===== DATA SECTION =====

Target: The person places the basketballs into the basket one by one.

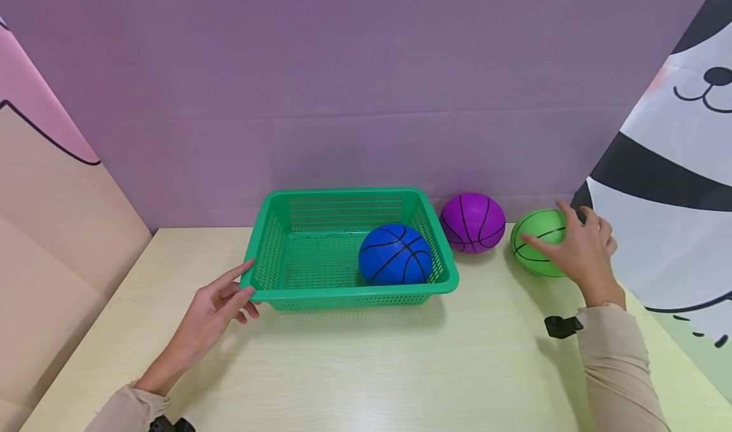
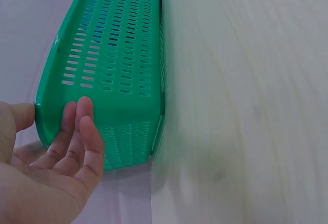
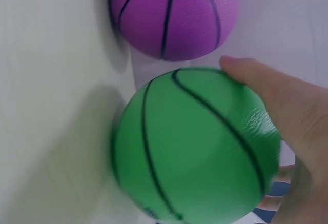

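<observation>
A green plastic basket (image 1: 354, 293) stands on the table with a blue toy basketball (image 1: 394, 254) inside, toward its right end. My left hand (image 1: 214, 311) holds the basket's near left corner; in the left wrist view the thumb is at the rim and the fingers (image 2: 84, 142) lie against the outer wall. On the right, my right hand (image 1: 580, 248) is curved round a green toy basketball (image 1: 537, 263), thumb on one side and fingers on the other. The right wrist view shows the green ball large, hiding most of the fingertips. Right of the basket sits a purple toy basketball (image 1: 473, 222).
The pale wooden table (image 1: 366, 368) carries everything. A purple cloth backdrop (image 1: 366, 101) rises right behind the basket and balls. Printed panels flank both sides, the right one with a panda figure (image 1: 675, 171) close to my right hand.
</observation>
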### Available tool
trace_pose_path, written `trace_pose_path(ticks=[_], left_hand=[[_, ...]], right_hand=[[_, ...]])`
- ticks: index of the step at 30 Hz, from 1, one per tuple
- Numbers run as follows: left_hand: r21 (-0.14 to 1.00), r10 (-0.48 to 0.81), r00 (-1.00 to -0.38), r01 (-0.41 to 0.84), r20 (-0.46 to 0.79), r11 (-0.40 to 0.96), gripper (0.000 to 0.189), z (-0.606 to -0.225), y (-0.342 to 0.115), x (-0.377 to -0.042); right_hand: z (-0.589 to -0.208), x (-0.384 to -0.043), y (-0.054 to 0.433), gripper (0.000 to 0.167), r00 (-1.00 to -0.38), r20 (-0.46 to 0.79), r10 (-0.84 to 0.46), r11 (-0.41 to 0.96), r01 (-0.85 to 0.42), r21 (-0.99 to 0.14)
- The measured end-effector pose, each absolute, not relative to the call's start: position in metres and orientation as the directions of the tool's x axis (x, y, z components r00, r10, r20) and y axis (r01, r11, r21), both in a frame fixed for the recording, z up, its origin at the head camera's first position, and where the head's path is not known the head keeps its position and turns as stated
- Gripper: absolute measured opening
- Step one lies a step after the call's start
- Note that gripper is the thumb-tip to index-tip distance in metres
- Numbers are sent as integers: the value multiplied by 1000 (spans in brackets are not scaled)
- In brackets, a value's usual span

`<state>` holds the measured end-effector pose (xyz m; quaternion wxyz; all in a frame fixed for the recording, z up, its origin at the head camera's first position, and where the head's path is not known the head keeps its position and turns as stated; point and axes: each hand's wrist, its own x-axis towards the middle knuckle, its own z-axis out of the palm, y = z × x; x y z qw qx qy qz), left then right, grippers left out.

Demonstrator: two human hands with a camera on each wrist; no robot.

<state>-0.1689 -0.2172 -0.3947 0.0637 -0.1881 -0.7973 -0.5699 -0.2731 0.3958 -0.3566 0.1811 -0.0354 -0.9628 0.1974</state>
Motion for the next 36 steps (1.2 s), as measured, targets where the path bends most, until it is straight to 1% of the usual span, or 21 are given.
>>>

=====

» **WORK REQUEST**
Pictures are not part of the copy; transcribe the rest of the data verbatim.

» **OUTPUT FOR THIS TASK**
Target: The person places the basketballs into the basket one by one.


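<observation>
A green plastic basket (image 1: 354, 293) stands on the table with a blue toy basketball (image 1: 394, 254) inside, toward its right end. My left hand (image 1: 214, 311) holds the basket's near left corner; in the left wrist view the thumb is at the rim and the fingers (image 2: 84, 142) lie against the outer wall. On the right, my right hand (image 1: 580, 248) is curved round a green toy basketball (image 1: 537, 263), thumb on one side and fingers on the other. The right wrist view shows the green ball large, hiding most of the fingertips. Right of the basket sits a purple toy basketball (image 1: 473, 222).
The pale wooden table (image 1: 366, 368) carries everything. A purple cloth backdrop (image 1: 366, 101) rises right behind the basket and balls. Printed panels flank both sides, the right one with a panda figure (image 1: 675, 171) close to my right hand.
</observation>
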### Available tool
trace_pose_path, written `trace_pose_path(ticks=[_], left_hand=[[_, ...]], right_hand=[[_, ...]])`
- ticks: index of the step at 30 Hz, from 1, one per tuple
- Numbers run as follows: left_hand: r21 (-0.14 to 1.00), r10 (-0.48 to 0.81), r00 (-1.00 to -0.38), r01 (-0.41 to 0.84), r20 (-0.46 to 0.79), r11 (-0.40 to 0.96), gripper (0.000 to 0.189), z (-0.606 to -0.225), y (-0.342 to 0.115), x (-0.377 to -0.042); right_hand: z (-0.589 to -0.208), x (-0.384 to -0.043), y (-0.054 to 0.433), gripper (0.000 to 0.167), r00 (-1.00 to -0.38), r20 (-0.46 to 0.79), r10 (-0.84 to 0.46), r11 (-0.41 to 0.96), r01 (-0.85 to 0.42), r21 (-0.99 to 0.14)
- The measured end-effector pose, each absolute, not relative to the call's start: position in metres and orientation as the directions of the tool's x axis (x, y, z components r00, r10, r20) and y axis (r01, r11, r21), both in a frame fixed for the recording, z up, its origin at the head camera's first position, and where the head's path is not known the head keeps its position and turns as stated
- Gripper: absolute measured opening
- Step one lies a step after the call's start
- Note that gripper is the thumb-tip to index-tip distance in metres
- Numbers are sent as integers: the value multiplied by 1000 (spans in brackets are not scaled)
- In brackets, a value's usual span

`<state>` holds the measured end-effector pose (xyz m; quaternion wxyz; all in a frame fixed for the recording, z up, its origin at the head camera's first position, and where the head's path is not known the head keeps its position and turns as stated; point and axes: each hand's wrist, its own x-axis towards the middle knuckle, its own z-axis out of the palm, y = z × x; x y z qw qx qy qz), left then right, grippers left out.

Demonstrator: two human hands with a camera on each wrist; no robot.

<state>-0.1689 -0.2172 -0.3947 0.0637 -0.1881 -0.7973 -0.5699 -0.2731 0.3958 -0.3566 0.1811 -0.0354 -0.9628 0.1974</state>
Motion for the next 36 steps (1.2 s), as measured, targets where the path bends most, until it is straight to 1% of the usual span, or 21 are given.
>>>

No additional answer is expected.